В той части города, где были прежде улицы Пот-о-Диабль и Тир-Буден, я вижу теперь ряд прекраснейших улиц, окружающих Люксембург, Пале-Рояль и Тюильри. Жалкие деревушки бывали колыбелью великих империй, а рыбацкие лодки давали начало могущественному морскому флоту!
По мере того как я приближаюсь к кладбищу Невинных, вид которого печалит мой взор, впереди начинает вырисовываться восьмиугольная башня, где стояли часовые, следившие за норманнами, которые беспокоили город частыми и неожиданными набегами. На красивой улице Сент-Антуан выращивали капусту, морковь, репу. Здесь происходил и тот турнир, на котором был ранен Генрих II{338}, а позднее тут дрались гнусные любимчики Генриха III{339}.
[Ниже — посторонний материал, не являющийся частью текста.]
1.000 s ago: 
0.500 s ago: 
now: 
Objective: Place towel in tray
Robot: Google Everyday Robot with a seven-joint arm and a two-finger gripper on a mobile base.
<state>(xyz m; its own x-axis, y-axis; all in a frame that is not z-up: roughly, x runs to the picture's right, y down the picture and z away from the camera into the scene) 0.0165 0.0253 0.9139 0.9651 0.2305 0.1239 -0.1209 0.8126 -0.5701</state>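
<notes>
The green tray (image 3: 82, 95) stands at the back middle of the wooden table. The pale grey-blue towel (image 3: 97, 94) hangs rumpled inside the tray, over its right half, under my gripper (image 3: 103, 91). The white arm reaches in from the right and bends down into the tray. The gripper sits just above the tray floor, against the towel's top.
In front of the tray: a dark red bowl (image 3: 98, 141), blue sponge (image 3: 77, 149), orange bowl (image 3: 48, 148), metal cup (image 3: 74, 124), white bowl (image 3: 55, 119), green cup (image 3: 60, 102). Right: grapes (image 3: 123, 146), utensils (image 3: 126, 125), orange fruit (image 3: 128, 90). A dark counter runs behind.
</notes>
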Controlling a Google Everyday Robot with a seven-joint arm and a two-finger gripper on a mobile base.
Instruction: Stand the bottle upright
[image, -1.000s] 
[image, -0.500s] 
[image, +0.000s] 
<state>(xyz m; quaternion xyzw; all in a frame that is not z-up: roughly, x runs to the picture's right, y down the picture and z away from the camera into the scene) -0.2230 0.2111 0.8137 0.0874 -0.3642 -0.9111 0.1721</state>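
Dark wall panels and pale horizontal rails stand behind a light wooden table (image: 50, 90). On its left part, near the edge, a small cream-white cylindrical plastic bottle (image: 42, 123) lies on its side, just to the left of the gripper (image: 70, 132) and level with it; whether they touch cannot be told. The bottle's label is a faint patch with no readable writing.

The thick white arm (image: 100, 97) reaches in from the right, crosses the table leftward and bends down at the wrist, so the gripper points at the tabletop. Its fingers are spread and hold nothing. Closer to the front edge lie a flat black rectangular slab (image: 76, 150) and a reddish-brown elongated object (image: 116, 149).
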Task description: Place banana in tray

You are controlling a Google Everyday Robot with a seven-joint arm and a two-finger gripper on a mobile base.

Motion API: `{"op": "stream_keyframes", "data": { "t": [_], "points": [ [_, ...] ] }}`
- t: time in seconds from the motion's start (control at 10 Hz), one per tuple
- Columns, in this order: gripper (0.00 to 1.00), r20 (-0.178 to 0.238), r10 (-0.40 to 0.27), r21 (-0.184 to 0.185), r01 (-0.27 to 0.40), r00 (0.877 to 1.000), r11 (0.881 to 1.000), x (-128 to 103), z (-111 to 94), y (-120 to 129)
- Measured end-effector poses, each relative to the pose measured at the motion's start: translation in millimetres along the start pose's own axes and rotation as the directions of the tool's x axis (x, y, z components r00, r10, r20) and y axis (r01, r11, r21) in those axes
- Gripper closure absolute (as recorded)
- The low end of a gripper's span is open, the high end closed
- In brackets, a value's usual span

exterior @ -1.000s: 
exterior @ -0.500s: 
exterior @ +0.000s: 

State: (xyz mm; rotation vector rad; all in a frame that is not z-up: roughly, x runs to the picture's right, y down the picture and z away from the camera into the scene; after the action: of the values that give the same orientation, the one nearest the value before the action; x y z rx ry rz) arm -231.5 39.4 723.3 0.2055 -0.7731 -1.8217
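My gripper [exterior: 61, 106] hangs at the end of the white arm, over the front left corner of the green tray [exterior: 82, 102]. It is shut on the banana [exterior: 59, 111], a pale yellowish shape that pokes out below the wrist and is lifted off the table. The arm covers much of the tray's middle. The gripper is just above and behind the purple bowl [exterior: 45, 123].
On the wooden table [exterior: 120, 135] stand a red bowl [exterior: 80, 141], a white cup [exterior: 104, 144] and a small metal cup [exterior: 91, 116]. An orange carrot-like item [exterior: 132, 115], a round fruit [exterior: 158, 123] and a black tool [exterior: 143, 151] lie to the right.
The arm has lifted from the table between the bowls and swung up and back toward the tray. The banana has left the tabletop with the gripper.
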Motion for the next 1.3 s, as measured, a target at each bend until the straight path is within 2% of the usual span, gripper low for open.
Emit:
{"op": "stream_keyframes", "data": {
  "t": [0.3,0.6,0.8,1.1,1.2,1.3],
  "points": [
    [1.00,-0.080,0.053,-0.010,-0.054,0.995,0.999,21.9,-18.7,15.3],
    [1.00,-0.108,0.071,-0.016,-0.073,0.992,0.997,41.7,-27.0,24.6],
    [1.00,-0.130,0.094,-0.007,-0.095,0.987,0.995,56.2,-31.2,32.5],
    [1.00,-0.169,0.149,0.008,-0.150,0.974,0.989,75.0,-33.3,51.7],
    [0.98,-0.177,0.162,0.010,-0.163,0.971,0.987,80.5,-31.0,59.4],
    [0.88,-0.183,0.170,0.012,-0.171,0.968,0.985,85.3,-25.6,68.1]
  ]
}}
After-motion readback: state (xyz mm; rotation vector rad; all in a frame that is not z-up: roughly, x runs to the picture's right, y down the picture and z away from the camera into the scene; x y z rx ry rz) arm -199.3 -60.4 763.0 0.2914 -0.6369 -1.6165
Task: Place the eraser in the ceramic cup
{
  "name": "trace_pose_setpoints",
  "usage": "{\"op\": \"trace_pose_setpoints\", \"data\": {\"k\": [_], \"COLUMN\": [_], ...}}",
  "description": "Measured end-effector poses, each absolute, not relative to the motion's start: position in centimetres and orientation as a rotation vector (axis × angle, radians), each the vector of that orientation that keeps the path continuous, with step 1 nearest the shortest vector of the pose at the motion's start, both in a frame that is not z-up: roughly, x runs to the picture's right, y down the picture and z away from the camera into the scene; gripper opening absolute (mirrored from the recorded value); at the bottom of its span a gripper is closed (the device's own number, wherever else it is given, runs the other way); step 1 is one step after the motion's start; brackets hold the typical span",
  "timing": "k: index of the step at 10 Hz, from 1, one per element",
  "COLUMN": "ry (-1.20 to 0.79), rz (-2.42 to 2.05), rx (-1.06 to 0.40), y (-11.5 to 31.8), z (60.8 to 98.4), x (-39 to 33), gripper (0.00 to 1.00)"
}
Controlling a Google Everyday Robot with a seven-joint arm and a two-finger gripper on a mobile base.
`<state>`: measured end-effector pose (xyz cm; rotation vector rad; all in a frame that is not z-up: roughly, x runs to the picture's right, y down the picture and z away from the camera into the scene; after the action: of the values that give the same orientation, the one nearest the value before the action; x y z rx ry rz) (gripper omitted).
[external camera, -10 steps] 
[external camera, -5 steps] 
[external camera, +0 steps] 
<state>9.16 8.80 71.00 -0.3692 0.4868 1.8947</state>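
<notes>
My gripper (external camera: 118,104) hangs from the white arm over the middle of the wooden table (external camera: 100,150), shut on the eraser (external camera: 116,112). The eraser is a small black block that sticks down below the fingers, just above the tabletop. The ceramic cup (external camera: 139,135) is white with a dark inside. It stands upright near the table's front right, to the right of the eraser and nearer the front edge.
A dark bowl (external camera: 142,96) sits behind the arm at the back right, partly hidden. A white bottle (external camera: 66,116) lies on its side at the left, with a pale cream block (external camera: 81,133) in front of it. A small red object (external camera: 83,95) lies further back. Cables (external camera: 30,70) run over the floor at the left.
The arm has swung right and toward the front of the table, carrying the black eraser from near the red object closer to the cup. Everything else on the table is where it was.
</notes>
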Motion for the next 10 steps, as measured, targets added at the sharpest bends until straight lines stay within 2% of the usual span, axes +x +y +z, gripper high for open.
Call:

Университетский квартал говорит мне о любви Филиппа-Августа{340} к науке и о том, что им был основан целый ряд школ. Ученики этих школ заселили город, и именно благодаря этой населенности парламент при Филиппе Красивом{341} сделался здесь постоянным учреждением. Отсюда следует, что образование всегда было полезно… Сейчас я слегка поскользнулся на плите мостовой; это напомнило мне о том, что мостить улицы в Париже начали только в 1184 году и что этим мы обязаны одному финансисту, который представил проект, а затем пожертвовал большие деньги на его осуществление.
Проходя по площади Победы, я говорю себе: прежде здесь среди бела дня грабили прохожих, грабили на том самом месте, где теперь виднеется статуя короля, желавшего прослыть завоевателем{342}. Этот квартал назывался кварталом Вид-Гуссе{343}. Небольшой отрезок улицы, ведущей к площади, где красуется бронзовое изваяние монарха, до сих пор сохранил это имя. На этой площади, так долго возмущавшей Европу, я не могу не вспомнить придворного[19], который, по свидетельству аббата Шуази{344}, намеревался купить подвал под церковью Пти-Пер и прорыть оттуда подземный ход к середине площади, чтобы быть погребенным и благоговейно гнить под статуей Людовика XIV, своего господина, бессмертного мужа.